Die notwendigen Bauunterlagen sind in der Landesverordnung über Bauunterlagen und die bautechnische Prüfung (BauuntPrüfVO) geregelt. Nach § 1 BauuntPrüfVO sind dem Antrag auf Zustimmung folgende Bauunterlagen beizufügen:
1. der Lageplan (§ 2),
2. die Bauzeichnungen (§ 3),
3. die Baubeschreibung (§ 4),
4. die Darstellung der Grundstücksentwässerung (§ 6),
5. bei Bauvorhaben im Außenbereich ein Auszug aus der amtlichen topografischen Karte im Maßstab 1:25.000 mit Kennzeichnung des zu bebauenden Grundstücks.

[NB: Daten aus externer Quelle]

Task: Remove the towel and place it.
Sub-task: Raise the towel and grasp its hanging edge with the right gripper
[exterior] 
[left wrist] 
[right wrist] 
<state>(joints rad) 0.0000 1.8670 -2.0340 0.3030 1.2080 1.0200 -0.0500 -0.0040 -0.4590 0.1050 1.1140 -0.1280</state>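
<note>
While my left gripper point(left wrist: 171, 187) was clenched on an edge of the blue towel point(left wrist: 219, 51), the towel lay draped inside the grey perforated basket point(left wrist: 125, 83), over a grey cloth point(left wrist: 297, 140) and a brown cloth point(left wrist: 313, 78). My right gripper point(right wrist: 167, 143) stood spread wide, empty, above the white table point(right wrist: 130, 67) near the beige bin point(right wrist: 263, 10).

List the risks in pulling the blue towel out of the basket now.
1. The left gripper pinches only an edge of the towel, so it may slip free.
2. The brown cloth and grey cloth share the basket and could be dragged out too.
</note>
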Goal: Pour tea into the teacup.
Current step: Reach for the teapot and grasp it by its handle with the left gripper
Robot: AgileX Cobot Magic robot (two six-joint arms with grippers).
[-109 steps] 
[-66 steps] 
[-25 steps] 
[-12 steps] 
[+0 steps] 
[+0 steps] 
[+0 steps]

Umfang, Inhalt und Zahl der Bauunterlagen richten sich nach dem jeweiligen Vorhaben. Die Bauunterlagen müssen Angaben über sämtliche Entwurfsverfasserinnen und Entwurfsverfasser enthalten. Im Lageplan und in jeder Bauzeichnung muss neben der numerischen Angabe des Maßstabs zur Kalibrierung auch eine grafische Maßstabsleiste enthalten sein, sofern nicht vorhandene Maßketten eine Kalibrierung ermöglichen. Diese ist mit den tatsächlichen Distanzen zu beschriften. Die Bauaufsichtsbehörde kann auf einzelne Bauunterlagen oder Angaben in Bauunterlagen verzichten, wenn diese zur Beurteilung des Vorhabens nicht erforderlich sind. Sie kann weitere Bauunterlagen sowie Schaubilder, Lichtbilder oder Modelle verlangen, wenn diese zur Beurteilung des Vorhabens erforderlich sind.
Die bautechnischen Nachweise brauchen nicht vorgelegt zu werden, sofern sie nicht im Einzelfall zur Entscheidung über Abweichungen erforderlich sind.
Werden neben der bauaufsichtlichen Zustimmung weitere behördliche Entscheidungen erforderlich (z.B. denkmalrechtliche Genehmigungen, wasser- oder naturschutzrechtlichen Entscheidungen), sind die hierfür erforderlichen Unterlagen gemeinsam mit dem Zustimmungsantrag vorzulegen.